**Requirement:** Check each line of the records below and collect those holding "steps".

[Data extracted from a collection]
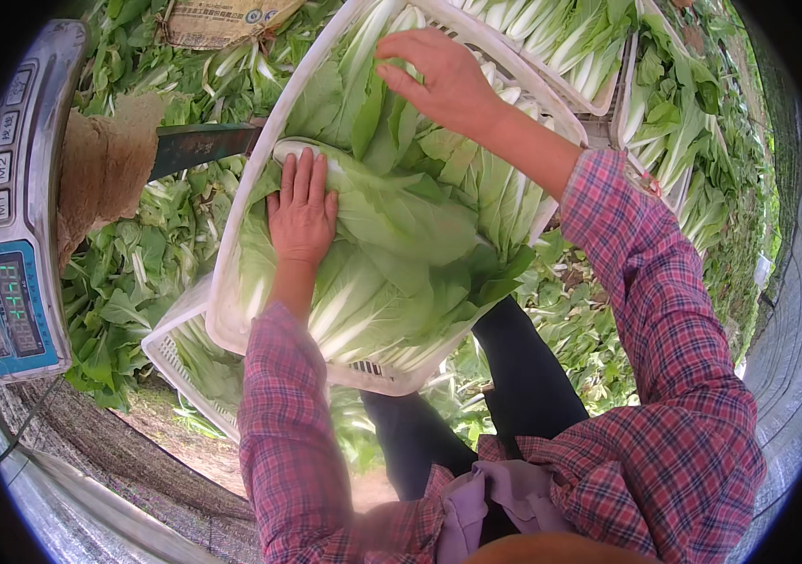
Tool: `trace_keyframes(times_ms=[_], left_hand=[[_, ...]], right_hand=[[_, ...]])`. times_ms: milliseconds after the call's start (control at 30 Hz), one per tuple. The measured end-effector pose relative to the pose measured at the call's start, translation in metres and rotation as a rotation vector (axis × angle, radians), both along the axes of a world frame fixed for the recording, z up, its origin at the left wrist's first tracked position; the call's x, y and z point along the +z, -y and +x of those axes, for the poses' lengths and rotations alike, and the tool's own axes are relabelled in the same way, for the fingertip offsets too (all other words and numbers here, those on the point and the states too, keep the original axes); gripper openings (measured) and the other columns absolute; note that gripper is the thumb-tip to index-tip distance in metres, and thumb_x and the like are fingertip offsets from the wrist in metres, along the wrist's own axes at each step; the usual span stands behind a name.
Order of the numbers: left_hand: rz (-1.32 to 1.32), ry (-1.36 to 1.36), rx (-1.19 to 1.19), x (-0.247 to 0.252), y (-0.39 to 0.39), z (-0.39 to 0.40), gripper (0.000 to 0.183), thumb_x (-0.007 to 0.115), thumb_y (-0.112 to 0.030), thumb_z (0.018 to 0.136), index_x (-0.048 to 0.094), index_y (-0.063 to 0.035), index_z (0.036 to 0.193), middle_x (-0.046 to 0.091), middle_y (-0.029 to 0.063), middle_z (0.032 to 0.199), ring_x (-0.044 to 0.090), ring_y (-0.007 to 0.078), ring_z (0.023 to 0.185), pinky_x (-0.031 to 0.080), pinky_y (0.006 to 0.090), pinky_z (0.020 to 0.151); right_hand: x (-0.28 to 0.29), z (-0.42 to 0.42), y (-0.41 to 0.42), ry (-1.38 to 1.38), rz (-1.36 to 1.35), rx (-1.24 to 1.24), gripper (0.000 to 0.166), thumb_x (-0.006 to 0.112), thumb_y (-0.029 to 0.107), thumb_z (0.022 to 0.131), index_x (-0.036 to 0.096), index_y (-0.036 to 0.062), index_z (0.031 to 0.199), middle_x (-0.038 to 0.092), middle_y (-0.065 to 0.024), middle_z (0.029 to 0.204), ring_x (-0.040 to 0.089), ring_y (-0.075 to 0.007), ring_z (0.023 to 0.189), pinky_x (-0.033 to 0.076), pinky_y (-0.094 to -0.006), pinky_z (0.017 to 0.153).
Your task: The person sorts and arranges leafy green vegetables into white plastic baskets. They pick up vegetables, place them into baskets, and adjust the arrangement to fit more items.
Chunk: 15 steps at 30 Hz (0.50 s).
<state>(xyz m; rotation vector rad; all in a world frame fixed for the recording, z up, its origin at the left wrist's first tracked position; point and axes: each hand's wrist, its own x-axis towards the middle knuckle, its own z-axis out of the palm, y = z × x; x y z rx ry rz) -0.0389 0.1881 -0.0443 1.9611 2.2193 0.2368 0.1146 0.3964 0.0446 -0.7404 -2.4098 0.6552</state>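
A white plastic crate (395, 381) full of leafy pale-stemmed greens stands before me. My left hand (300, 204) lies flat on the white stem end of one large head of greens (401, 211), near the crate's left side. That head lies crosswise over the others, its leaves spreading to the right. Above the far part of the crate is my right hand (436, 77), thumb and fingers apart and nothing visible between them. White stems (510, 95) show beside it along the far right wall. Whether its fingertips touch the leaves I cannot tell.
A digital scale display (13, 296) on a wrapped post stands at the left, with a dark green metal bar (196, 146) behind. Another white crate (193, 374) of greens sits lower left, more crates (598, 106) upper right. Loose greens (154, 261) and a printed sack (221, 21) lie around.
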Motion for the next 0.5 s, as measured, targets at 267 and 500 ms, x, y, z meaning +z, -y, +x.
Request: trace_keyframes(times_ms=[267,500], left_hand=[[-0.018,0.014,0.033,-0.005,0.003,0.007,0.053,0.045,-0.031,0.086,0.031,-0.0188,0.135,0.025,-0.0016,0.142,0.024,0.0196,0.131,0.034,0.0503,0.091],[-0.005,0.039,0.072,-0.005,0.009,0.01,0.055,0.048,-0.031,0.083,0.032,-0.0188,0.134,0.025,-0.0033,0.142,0.025,0.0186,0.13,0.036,0.0522,0.09]], right_hand=[[-0.053,-0.033,-0.105,0.784,0.049,-0.098,0.036,0.057,0.036,0.074,0.064,0.0011,0.08,0.062,-0.0181,0.082,0.059,-0.035,0.079,0.047,-0.0423,0.071],[-0.031,-0.003,-0.124,0.81,-0.185,0.123,0.023,0.068,0.024,0.062,0.066,0.0061,0.076,0.062,-0.015,0.069,0.06,-0.0306,0.068,0.047,-0.0383,0.064]])
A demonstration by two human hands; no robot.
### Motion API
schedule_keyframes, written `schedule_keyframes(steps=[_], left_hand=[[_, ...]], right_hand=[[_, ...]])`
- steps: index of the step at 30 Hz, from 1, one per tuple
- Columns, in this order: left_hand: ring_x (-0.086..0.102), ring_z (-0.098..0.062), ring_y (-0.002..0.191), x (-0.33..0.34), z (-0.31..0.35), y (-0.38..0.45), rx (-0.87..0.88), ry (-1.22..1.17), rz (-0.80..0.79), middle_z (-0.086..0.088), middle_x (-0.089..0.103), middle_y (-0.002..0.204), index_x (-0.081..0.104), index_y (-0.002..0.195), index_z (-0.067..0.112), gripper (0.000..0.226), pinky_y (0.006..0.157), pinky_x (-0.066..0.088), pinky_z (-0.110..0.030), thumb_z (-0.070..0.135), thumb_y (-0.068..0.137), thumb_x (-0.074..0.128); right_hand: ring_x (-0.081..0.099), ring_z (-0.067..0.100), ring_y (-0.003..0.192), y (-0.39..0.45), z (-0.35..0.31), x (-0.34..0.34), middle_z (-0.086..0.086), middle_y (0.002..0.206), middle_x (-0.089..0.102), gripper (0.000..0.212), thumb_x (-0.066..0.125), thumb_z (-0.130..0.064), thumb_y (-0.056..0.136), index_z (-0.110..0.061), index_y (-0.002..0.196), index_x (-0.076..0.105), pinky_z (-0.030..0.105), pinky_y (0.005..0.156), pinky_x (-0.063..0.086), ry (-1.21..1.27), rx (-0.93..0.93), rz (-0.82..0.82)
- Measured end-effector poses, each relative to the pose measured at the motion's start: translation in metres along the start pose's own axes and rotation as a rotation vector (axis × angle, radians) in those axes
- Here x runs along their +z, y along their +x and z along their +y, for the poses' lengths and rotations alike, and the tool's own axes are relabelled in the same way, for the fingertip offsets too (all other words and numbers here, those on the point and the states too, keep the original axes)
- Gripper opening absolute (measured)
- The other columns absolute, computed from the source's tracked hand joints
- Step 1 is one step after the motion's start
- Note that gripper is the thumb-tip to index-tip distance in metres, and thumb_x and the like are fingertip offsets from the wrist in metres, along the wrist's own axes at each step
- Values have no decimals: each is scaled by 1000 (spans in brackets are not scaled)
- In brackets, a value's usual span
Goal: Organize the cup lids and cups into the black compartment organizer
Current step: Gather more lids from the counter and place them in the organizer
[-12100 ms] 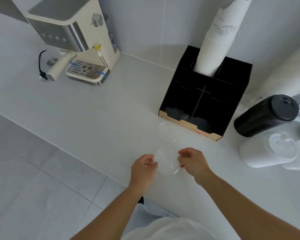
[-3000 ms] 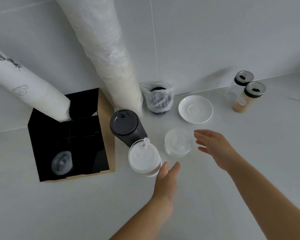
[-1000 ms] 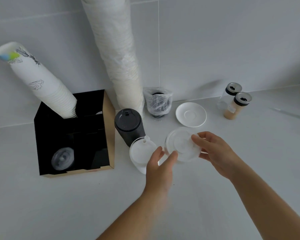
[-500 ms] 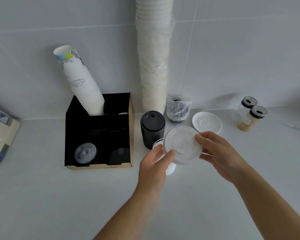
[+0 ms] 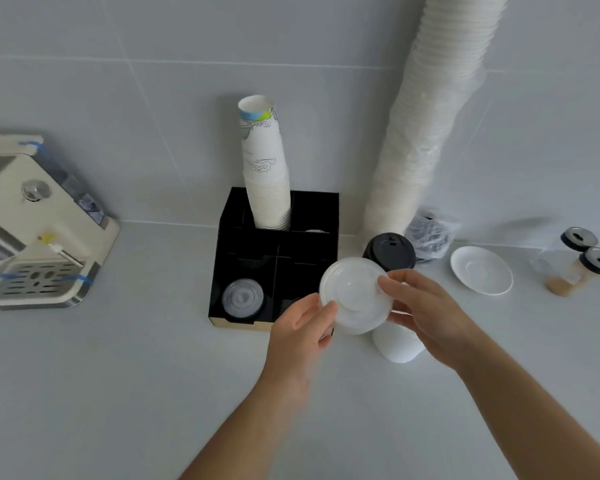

**Exercise solution:**
Chunk: 15 steps at 30 Hz (0.50 s).
schedule_keyframes, written `schedule_keyframes(steps=[_], left_hand=[[_, ...]], right_hand=[[_, ...]])`
- steps: index of the step at 30 Hz, from 1, one per tuple

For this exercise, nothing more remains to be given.